The median age in the town was 41.4 years. 25.4% of residents were under the age of 18; 9.3% were between the ages of 18 and 24; 19.9% were from 25 to 44; 31.3% were from 45 to 64; and 14.1% were 65 years of age or older. The gender makeup of the town was 49.3% male and 50.7% female.

===2000 census===
As of the census of 2000, there were 516 people, 185 households, and 145 families living in the town. The population density was 776.7 PD/sqmi. There were 201 housing units at an average density of 302.6 /sqmi. The racial makeup of the town was 98.64% White, 0.19% African American, 0.19% Native American, 0.19% from other races, and 0.78% from two or more races. Hispanic or Latino of any race were 0.39% of the population.

There were 185 households, out of which 42.2% had children under the age of 18 living with them, 64.9% were married couples living together, 9.2% had a female householder with no husband present, and 21.6% were non-families. 19.5% of all households were made up of individuals, and 9.2% had someone living alone who was 65 years of age or older. The average household size was 2.79 and the average family size was 3.21.

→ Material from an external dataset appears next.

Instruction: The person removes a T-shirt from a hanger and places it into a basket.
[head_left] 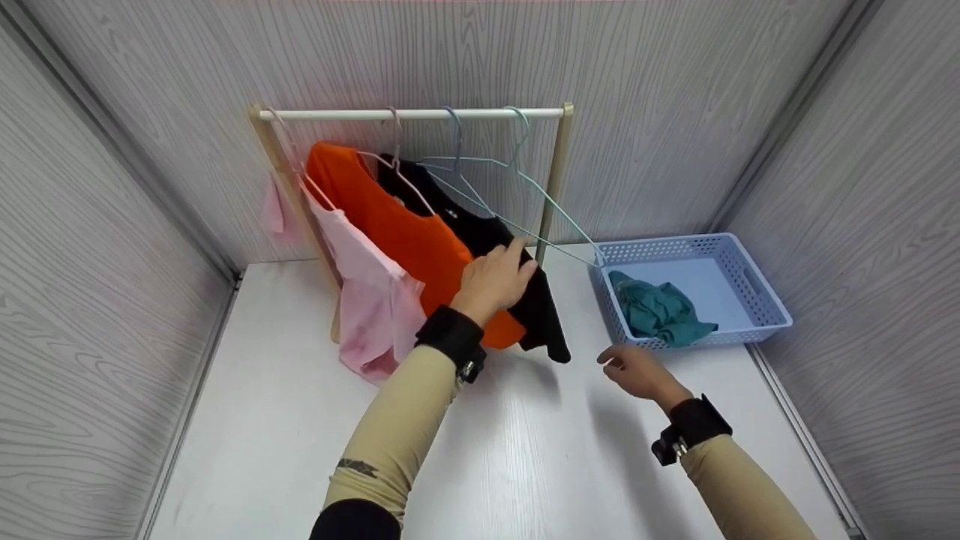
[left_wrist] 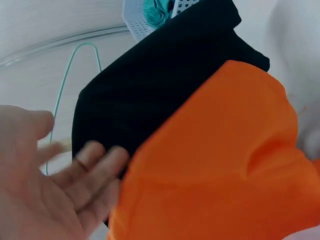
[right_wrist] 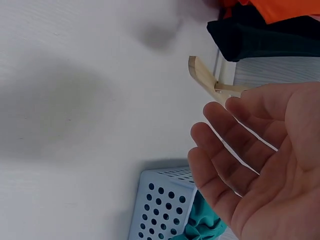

In the town, the population was spread out, with 32.0% under the age of 18, 9.3% from 18 to 24, 30.8% from 25 to 44, 18.4% from 45 to 64, and 9.5% who were 65 years of age or older. The median age was 31 years. For every 100 females, there were 96.2 males. For every 100 females age 18 and over, there were 84.7 males.

The median income for a household in the town was $40,357, and the median income for a family was $47,000. Males had a median income of $31,842 versus $23,750 for females. The per capita income for the town was $15,387. About 3.0% of families and 4.2% of the population were below the poverty line, including 4.6% of those under age 18 and 6.7% of those age 65 or over.

==Education==
It is in the Mill Creek Community School Corporation. The district's comprehensive high school is Cascade High School.

The town has a lending library, the Coatesville-Clay Township Public Library.